Alors, c’est ma technique de prédilection, ça c’est sûr (rires). J’aime beaucoup mélanger le crayon et le marqueur Copic. Après, ce que j’aime bien, c’est que le crayon peut apporter quelque chose, d’après moi, de sensible dans le dessin. Je peux vraiment faire des dégradés, travailler quelque chose de presque sensuel dans le dessin. Et en même temps, le marqueur, j’aime bien l’utiliser en plus pour rapporter cette matière un peu brute, plus proche de ce que je veux exprimer : la nature telle qu’elle est. Brute. J’aime cette texture, j’aime le fait qu’on puisse voir l’application du marqueur qui vient confronter le crayon de couleur, un peu plus sensible.

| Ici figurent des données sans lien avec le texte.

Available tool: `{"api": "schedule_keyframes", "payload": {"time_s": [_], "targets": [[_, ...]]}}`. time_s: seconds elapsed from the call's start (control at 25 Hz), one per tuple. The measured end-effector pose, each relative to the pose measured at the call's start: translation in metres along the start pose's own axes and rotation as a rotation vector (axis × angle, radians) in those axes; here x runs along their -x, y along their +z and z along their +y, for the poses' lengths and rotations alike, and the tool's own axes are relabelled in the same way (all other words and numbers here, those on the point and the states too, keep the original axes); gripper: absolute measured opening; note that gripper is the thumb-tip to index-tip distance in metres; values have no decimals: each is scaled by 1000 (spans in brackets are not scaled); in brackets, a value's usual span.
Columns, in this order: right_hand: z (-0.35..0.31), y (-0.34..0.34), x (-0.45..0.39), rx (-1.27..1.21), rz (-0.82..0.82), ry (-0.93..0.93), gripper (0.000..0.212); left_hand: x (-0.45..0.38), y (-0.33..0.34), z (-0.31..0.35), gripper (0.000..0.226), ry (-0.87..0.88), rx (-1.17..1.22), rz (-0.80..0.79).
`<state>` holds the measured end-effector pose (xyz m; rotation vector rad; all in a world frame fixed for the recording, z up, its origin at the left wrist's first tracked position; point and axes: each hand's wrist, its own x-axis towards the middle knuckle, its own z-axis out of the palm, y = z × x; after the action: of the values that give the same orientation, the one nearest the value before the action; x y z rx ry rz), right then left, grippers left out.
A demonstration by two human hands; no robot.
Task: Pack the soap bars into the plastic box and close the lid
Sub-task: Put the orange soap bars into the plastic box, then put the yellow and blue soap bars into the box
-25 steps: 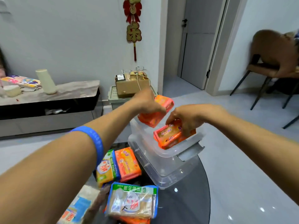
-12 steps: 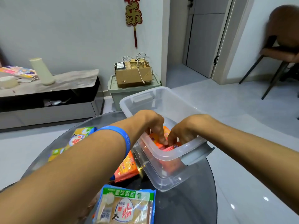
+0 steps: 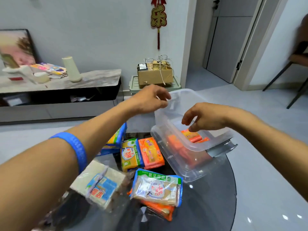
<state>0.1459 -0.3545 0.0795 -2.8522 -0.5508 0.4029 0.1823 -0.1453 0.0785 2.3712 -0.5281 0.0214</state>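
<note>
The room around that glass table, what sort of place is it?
Probably a home living room: a low TV stand along the wall, a red hanging ornament, an interior door, and a dining-style chair.

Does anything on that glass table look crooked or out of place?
Yes. The clear plastic box sits tilted, its near end overhanging the edge of the glass table. The loose soap bars lie in an untidy heap. Nothing looks spilled or broken.
</note>
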Motion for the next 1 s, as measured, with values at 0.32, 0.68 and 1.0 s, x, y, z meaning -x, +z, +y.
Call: {"api": "schedule_keyframes", "payload": {"time_s": [0.32,0.68,1.0], "targets": [[-138,55,-14,-10,412,-141,27,111,-41,-120,57,-499,-444,-161],[-121,149,-56,95,73,248,45,95,9,-145,57,-604,-376,69],[-130,138,-50,-9,243,275,60,95,-10,-141,52,-584,-127,295]]}}
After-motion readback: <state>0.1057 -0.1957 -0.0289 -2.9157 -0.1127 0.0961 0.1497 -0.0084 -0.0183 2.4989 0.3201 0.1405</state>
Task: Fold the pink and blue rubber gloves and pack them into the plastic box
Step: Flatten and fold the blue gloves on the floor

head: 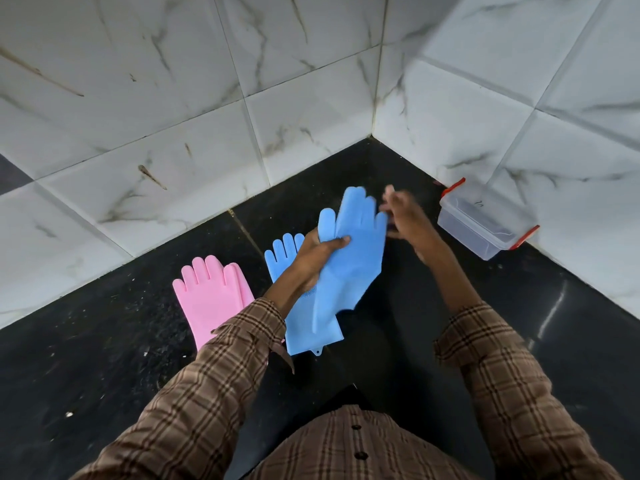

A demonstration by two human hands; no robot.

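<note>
The left hand (pixel 320 252) is closed around a blue glove (pixel 353 251) in the middle of the frame, holding it up off the black counter (pixel 104 358) with its fingers pointing to the top of the frame. The right hand (pixel 403 216) is just to the right of the glove's fingers. It is blurry, it looks open, and it holds nothing. The glove bends and hangs down below the grip, so it looks soft and floppy, light, and maybe a bit grippy like rubber. I think a good place to hold it is at the finger end with the right hand and near the cuff with the left, so it can fold in half. It may want to spring open again, so it needs a firm press. A second blue glove (pixel 282 254) lies flat on the counter under the left arm, partly hidden. A pink glove (pixel 211 296) lies flat just to its left, in the lower left middle. The clear plastic box (pixel 485 223) with red clips sits at the right of the frame, near the tiled wall (pixel 173 81), open on top. Nothing lies between the held glove and the box, so the way looks free.
</note>
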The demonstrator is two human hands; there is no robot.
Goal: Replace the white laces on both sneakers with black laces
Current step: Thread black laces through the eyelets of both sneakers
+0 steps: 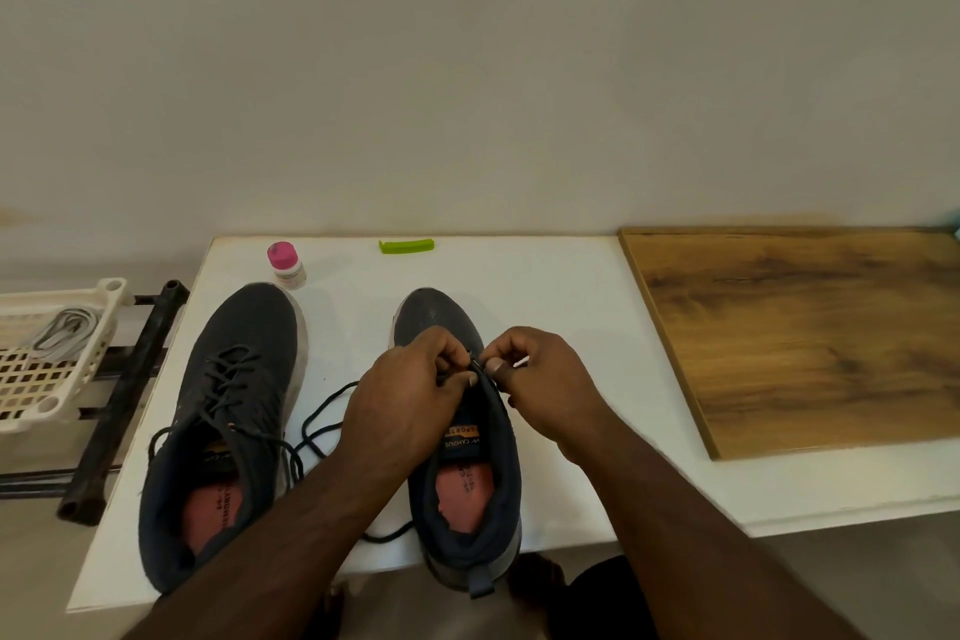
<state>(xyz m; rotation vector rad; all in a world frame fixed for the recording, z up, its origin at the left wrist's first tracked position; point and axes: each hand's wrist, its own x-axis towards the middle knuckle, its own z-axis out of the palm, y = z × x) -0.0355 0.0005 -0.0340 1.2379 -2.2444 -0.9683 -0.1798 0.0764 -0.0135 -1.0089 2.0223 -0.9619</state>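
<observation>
Sneakers [332, 431] on white table [545, 286] against plain wall [467, 68].

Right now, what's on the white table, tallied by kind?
Sneakers: 2, left sneaker and right sneaker
Black laces: 2, one in the left sneaker, one being threaded
Pink-capped bottle: 1
Green clip: 1
Wooden board: 1
Total: 7
</observation>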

Rorbuer est un roman graphique muet que l’on comprend à travers les images ainsi que par quelques noms et définitions soigneusement fournis. Dans Épinette noire, il y a une narration et des dialogues mais de nombreux passages restent sans paroles ni texte indicatif. Est-ce par volonté de laisser à votre lectorat libre court à son imagination, son interprétation propre ?
C’est tout à fait ça. Dans Rorbuer, ma réflexion était de laisser le lecteur se créer totalement son histoire, tout en lui donnant des indices : quelques mots, quelques définitions qui puissent l’aider à suivre une ligne directrice. Dans Épinette noire, je voulais conserver cette idée de laisser le lecteur se « perdre » un peu. J’aime qu’il se demande ce qu’il se passe. C’était aussi un rapport direct avec ce que vivait le personnage de Violette. On ne sait pas trop si elle devient folle ou si, tout simplement, c’est le froid et la dureté de ce qu’elle est en train de vivre qui lui font perdre le sens des réalités. J’avais envie de garder ce genre de passages muets. C’est quelque chose qui me tient beaucoup à cœur dans mes projets ; il y a des façons de travailler que j’aime bien utiliser. Dans ces deux premiers livres, je voulais trouver un lien dans les thématiques mais aussi dans la façon de construire le récit. Et puis, j’aime réfléchir le récit de manière un peu nouvelle, faire en sorte de ne pas seulement raconter l’histoire de manière très frontale. J’avais envie, par exemple, d’avoir cette double vision qui permet de se demander si le récit qu’on lit est vraiment en train de se passer… ou si l’on est en train de rien comprendre. Tous ces liens me tiennent à cœur.
Épinette noire, Aurélie Wilmet, Super Loto Éditions, 2024, 29 euros.